### EXERCISE REQUIREMENTS
Output each line of the data word for word, from the first through the line that holds "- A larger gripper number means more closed", and leave off whatever follows.

::::::::::

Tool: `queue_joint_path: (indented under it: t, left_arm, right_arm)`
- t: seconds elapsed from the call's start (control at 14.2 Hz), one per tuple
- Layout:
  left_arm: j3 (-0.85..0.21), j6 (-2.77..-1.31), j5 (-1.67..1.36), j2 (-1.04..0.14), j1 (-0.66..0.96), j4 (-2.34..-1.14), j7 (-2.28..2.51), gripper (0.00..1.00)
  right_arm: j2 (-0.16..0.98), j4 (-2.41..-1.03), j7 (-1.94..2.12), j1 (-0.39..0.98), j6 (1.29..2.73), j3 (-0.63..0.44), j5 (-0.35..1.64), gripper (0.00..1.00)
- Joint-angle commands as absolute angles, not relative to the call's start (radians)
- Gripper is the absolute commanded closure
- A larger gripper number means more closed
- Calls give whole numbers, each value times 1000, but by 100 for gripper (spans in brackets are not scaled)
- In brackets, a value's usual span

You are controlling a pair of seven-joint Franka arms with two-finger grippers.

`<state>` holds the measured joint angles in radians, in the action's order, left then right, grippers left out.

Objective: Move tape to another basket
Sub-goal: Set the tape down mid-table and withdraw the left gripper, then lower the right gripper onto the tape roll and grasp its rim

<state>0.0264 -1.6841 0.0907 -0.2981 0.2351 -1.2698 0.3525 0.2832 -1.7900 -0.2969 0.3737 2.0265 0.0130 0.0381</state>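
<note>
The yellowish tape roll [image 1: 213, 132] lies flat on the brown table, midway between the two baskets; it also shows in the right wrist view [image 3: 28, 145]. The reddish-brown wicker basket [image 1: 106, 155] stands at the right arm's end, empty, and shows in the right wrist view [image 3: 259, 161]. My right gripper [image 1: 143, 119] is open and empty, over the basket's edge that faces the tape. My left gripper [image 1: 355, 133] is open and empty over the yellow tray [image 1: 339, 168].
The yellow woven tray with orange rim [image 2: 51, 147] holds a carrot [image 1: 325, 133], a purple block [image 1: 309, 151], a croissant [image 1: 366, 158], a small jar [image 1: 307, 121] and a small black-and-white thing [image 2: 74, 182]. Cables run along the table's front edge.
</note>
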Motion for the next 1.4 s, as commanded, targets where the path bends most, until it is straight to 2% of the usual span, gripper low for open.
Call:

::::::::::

### ANSWER SPACE
Tool: `queue_joint_path: (indented under it: t, left_arm, right_arm)`
- t: seconds elapsed from the call's start (control at 14.2 Hz), one per tuple
- Layout:
  left_arm: j3 (-0.85..0.21), j6 (-2.77..-1.31), j5 (-1.67..1.36), j2 (-1.04..0.14), j1 (-0.66..0.96), j4 (-2.34..-1.14), j7 (-2.28..2.51), gripper (0.00..1.00)
  right_arm: j2 (-0.16..0.98), j4 (-2.41..-1.03), j7 (-1.94..2.12), j1 (-0.39..0.98), j6 (1.29..2.73), j3 (-0.63..0.44), j5 (-0.35..1.64), gripper (0.00..1.00)
- Joint-angle commands as absolute angles, not relative to the call's start (radians)
- Gripper is the absolute commanded closure
- A larger gripper number means more closed

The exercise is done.